# What needs to be done
A word-for-word copy of the listing, free of images, is the expected answer.

# Data
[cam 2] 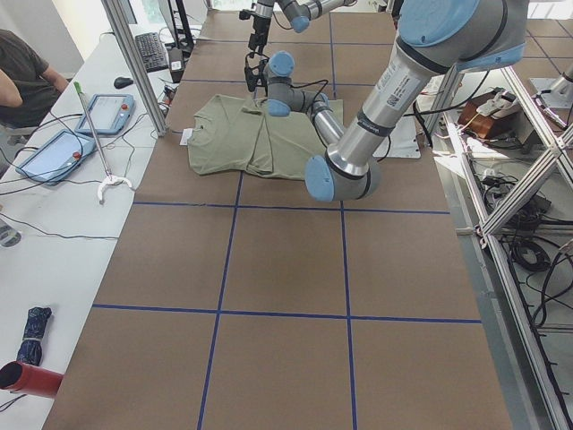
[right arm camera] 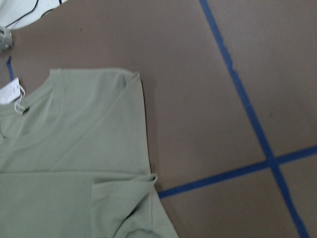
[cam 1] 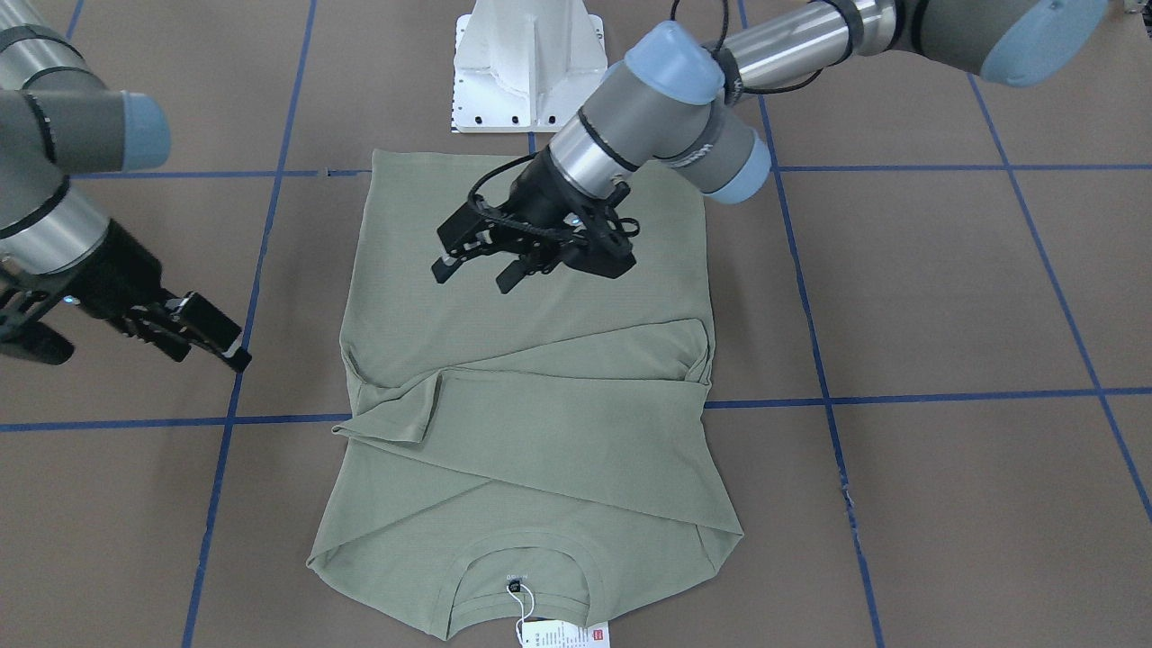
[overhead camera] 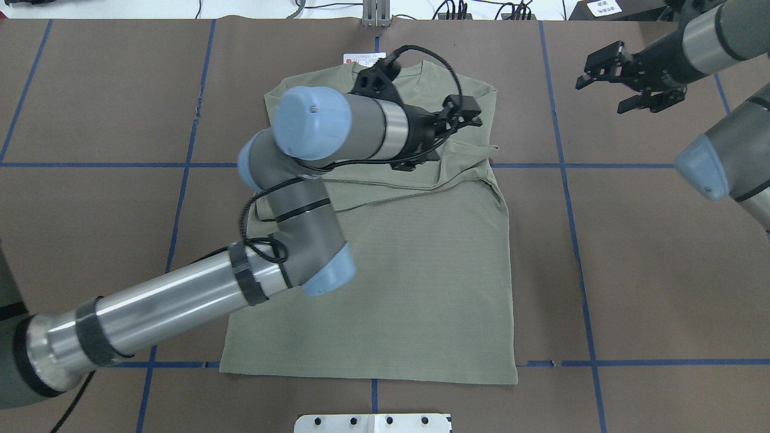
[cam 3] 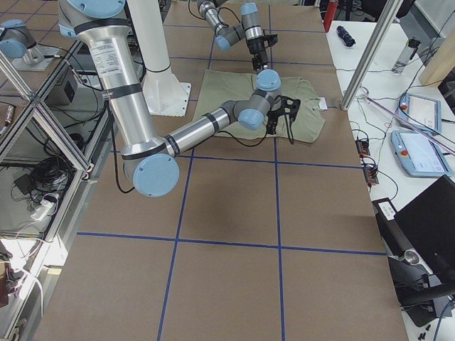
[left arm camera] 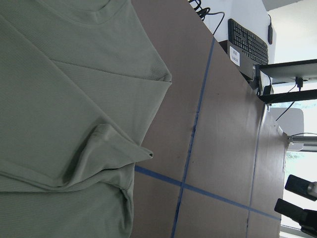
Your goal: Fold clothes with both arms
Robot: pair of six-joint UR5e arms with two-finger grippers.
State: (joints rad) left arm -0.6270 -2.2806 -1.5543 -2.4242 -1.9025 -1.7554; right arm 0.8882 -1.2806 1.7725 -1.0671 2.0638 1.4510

# Exercise output
[cam 2] 
[right arm camera] 
[cam 1] 
[overhead camera] 
[cam 3] 
[left arm camera] 
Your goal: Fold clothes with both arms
Robot: pair of six-joint UR5e arms with two-finger grippers.
State: (joints rad) left arm -0.6270 -2.2806 -1.5543 -2.4242 -1.9025 -1.7554; right arm 0.8882 -1.2806 1.7725 -1.0671 2.0638 1.4510

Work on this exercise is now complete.